Russian President Vladimir Putin has approved the passage of independent inspectors to the nuclear plant in Moscow-occupied Zaporizhzhia, the French president announced on Friday, amid growing worries of conflict near the site.
According to French President Emmanuel Macron, Putin had "reconsidered" his demand that the International Atomic Energy Agency travels through Russia to the Zaporizhia nuclear facility.
Rafael Grossi, the head of the U.N. nuclear watchdog, "welcomed recent statements indicating that both Ukraine and Russia supported the IAEA's aim to send a mission" to the facility.
In the meantime, U.N. Secretary-General Antonio Guterres asked Moscow's occupying forces in Zaporizhzhia not to disconnect the plant from the grid, threatening to cut power to millions of Ukrainians.
The escalation of violence surrounding the nuclear power plant under Russian control, with both sides accusing the other of attacks, has heightened the fear of a catastrophe worse than Chernobyl.
According to the Kremlin, Putin and Macron agreed that the IAEA should conduct inspections "as soon as possible" to "assess the real situation on the ground."
Putin also "stressed that the systematic shelling by the Ukrainian military of the territory of the Zaporizhzhia nuclear power plant creates the danger of a large-scale catastrophe," according to the Kremlin.
"Most Tragic" summer
The warning arrived a day after Turkish leader Recep Tayyip Erdogan and Guterres, meeting in the western Ukrainian city of Lviv, issued a warning about the conflict and Ukrainian President Volodymyr Zelenskyy requested the United Nations to secure the location.
"This summer may go down in the history of various European countries as one of the most tragic of all time," Zelenskyy said in his Friday evening address.
"No instruction at any nuclear power plant in the world provides a procedure in case a terrorist state turns a nuclear power plant into a target."
On Friday, when visiting the southern port of Odesa, the U.N. secretary-general stated: "Obviously, Zaporizhia's electricity is Ukrainian electricity.

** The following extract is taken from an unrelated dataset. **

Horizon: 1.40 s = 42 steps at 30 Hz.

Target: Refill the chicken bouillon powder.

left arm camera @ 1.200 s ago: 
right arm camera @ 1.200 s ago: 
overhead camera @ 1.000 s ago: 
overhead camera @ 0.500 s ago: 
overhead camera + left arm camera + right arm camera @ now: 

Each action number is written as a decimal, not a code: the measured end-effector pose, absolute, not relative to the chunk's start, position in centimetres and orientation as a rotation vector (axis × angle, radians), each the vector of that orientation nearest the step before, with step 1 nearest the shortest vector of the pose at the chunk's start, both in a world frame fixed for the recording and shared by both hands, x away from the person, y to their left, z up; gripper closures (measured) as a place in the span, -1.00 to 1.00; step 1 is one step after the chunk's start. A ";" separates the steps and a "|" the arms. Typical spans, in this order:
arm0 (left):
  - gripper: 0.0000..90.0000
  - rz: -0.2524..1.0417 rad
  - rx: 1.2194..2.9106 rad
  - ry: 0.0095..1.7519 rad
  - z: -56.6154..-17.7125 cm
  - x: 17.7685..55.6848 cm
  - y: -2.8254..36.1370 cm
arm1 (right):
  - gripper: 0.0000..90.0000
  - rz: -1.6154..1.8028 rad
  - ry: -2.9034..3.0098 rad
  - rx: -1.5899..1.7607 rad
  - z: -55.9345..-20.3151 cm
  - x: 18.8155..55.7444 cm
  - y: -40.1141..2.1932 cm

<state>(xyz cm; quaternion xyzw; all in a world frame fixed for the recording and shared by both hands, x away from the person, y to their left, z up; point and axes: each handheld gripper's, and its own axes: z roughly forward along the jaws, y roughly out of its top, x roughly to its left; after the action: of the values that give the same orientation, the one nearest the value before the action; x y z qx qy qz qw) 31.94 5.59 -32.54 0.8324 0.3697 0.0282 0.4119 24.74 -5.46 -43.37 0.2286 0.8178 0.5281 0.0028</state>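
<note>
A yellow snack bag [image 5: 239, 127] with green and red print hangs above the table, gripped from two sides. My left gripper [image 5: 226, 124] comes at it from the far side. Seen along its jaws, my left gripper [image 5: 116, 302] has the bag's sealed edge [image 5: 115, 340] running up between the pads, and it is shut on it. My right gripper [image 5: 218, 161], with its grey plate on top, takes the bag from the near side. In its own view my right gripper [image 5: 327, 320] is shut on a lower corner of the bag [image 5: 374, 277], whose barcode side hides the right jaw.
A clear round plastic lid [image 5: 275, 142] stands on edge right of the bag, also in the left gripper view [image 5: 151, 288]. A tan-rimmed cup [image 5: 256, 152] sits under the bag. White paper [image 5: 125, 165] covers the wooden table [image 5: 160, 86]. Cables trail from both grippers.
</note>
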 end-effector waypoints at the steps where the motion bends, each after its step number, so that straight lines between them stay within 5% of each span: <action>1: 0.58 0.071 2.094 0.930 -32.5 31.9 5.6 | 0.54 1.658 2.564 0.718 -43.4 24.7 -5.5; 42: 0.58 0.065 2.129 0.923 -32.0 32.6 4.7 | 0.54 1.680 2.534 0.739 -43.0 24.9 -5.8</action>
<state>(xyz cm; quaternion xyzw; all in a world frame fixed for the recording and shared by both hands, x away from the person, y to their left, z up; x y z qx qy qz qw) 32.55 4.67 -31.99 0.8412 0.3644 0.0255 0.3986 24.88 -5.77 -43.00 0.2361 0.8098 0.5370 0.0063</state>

This idea must be strictly adhered to."
"Naturally, its energy must be used by the Ukrainian people," he told AFP in separate remarks.
Moscow stated on Thursday that Kyiv was organizing a "provocation" at the site to accuse Russia of "being accused of creating a man-made disaster at the plant."
Kyiv asserted that Moscow planned the provocation and stated that Russia's occupying forces had ordered most of their personnel to remain at home on Friday.
The United States unveiled a new $775 million armament deal on Friday, which includes additional precision-guided missiles for HIMARS systems, allowing Ukraine to strike Russian targets further behind the front lines.